Наши беды на этом не закончились. Старый автобус, чуть ли не производства завода имени Сталина, завяз в грязи, где и заглох окончательно. Все попытки сельского водителя оживить его оказались безрезультатными. Перспектива была или ждать на поле какого -то транспорта, когда в совхозе осознают, что одна транспортная единица не вернулась в стойло, или топать до лагеря пешком. Мы, посовещавшись, выбрали второе, ибо нет ничего хуже, чем ждать и догонять.
И вот мы уже вяло плетёмся второй час по пустынной дороге, на которой как назло нет ни попутного, ни встречного транспорта. Сигареты кончились ещё на поле, очень хочется пить. По закону подлости во время нашего пешего марафона вышло какое - то подобие солнца, что кратно усилило жажду. Замечаем неподалёку двухэтажное здание, перед которым стоят два облепленных грязью комбайна. Опускаемся без сил на обочину и решаем, что воды из сего строения  принесёт Олег, так сегодня он должен отработать своё пустозвонство.
Олег, поупиравшись для виду, ушёл, напутствуемый пожеланиями «настрелять» ещё и курева у комбайнеров. Через несколько минут он вернулся бегом, и видок у него был дикий.
-     Блин! Там бабье сельское самогон дует! Все уже в ж...! Я еле вырвался!
      Несмотря на монашеское житие в сельхозотряде, перспектива быть изнасилованными передовичками совхозного производства нас подстегнула не хуже крапивы, и мы спешно ретировались с этого опасного места. Впрочем, вскоре показалась деревня. У каждого дома стояли яблони. Некоторые сгибались под тяжестью поздних осенних плодов.
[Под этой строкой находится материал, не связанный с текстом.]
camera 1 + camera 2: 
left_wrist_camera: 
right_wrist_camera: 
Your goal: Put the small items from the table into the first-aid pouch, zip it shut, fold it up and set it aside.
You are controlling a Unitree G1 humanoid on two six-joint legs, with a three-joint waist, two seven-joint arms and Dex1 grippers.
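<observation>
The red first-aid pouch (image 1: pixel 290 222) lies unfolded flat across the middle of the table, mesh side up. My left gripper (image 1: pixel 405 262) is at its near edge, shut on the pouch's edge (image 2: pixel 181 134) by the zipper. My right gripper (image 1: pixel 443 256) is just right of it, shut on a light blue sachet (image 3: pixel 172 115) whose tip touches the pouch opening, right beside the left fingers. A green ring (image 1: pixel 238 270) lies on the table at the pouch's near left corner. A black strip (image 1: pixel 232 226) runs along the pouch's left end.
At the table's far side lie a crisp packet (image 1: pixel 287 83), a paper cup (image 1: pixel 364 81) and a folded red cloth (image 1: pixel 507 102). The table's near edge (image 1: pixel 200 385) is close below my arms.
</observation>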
Мы, облюбовав дерево, растущее недалеко от забора одного из домовладений, притянув палкой тяжёлую от спелых яблок ветку, стали жадно рвать плоды, которыми можно было утолить и жажду, и голод .
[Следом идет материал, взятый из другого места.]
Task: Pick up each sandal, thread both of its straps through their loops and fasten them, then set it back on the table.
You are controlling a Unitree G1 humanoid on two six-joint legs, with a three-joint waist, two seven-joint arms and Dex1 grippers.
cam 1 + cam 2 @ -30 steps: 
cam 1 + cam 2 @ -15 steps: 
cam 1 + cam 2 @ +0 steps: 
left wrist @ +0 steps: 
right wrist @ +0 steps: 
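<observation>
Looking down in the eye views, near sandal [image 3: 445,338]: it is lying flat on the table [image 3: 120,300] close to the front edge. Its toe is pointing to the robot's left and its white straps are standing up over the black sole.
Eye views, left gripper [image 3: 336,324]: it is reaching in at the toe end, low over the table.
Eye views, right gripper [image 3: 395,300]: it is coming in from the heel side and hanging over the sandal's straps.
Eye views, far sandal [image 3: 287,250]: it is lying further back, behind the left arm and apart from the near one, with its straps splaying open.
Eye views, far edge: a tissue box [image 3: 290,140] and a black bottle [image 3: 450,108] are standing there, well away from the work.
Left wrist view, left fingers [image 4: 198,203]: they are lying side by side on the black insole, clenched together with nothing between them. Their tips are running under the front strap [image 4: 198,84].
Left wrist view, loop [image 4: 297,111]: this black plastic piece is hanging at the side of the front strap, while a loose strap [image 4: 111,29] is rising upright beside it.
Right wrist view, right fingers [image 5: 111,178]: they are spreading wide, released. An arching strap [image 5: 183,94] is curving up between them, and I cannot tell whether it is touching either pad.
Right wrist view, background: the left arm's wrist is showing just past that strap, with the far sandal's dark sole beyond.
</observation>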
-    Ах же ш, ....Вашу в гробину мать!!! - Этот и последующие местные идиоматические обороты раздались с крыльца деревенского дома, в саду возле которого мы добывали харч.
      Пока мы, влекомые жаждой и голодом, обрывали яблоню, там появился здоровенный мужик. По всему видать хозяин сих владений. В руках он держал охотничье двуствольное ружье, что свидетельствовало о серьёзности его намерений по защите своей собственности.
      Густо перемежая речь непарламентскими выражениями, которым хозяин ружья отдавал предпочтение, последний сообщил, что при повторной попытке воровства , поведёт огонь на поражение. Мы быстренько упорхнули с линии возможного огня, неся с собой добычу в виде десятка крупных яблок.
-     Вот же гад! Яблок ему жалко, да их тут как грязи! - хрустя яблоком, посетовал Миша К.
       Мы согласились с ним, сославшись на изученные уже нами на университетской скамье не изжитые при развитом социализме  частнособственнические инстинкты  селян.
      Когда мы уходили с поля, то наша компания составила авангард сельхозотряда. Теперь же к нам, растянувшимся в траве на краю деревни и переваривавшими яблочный десерт, подтянулся и арьергард из остальных студентов. Прибывшие завистливо глядели на нас, дожевываших добытые яблоки.
-     Где это Вы расхарчевались? - спросил приснопамятный Коля Д.
-     Неподалёку...- лениво пояснил Володя, закидывая в канаву мощный огрызок. - Мужик там, добрейший души человек, берите, говорит, сколько нужно! Мол, девать все одно некуда!
-     А как пройти то к нему ?! - сразу зацепившись за возможность насытиться, выпытывал Коля Д.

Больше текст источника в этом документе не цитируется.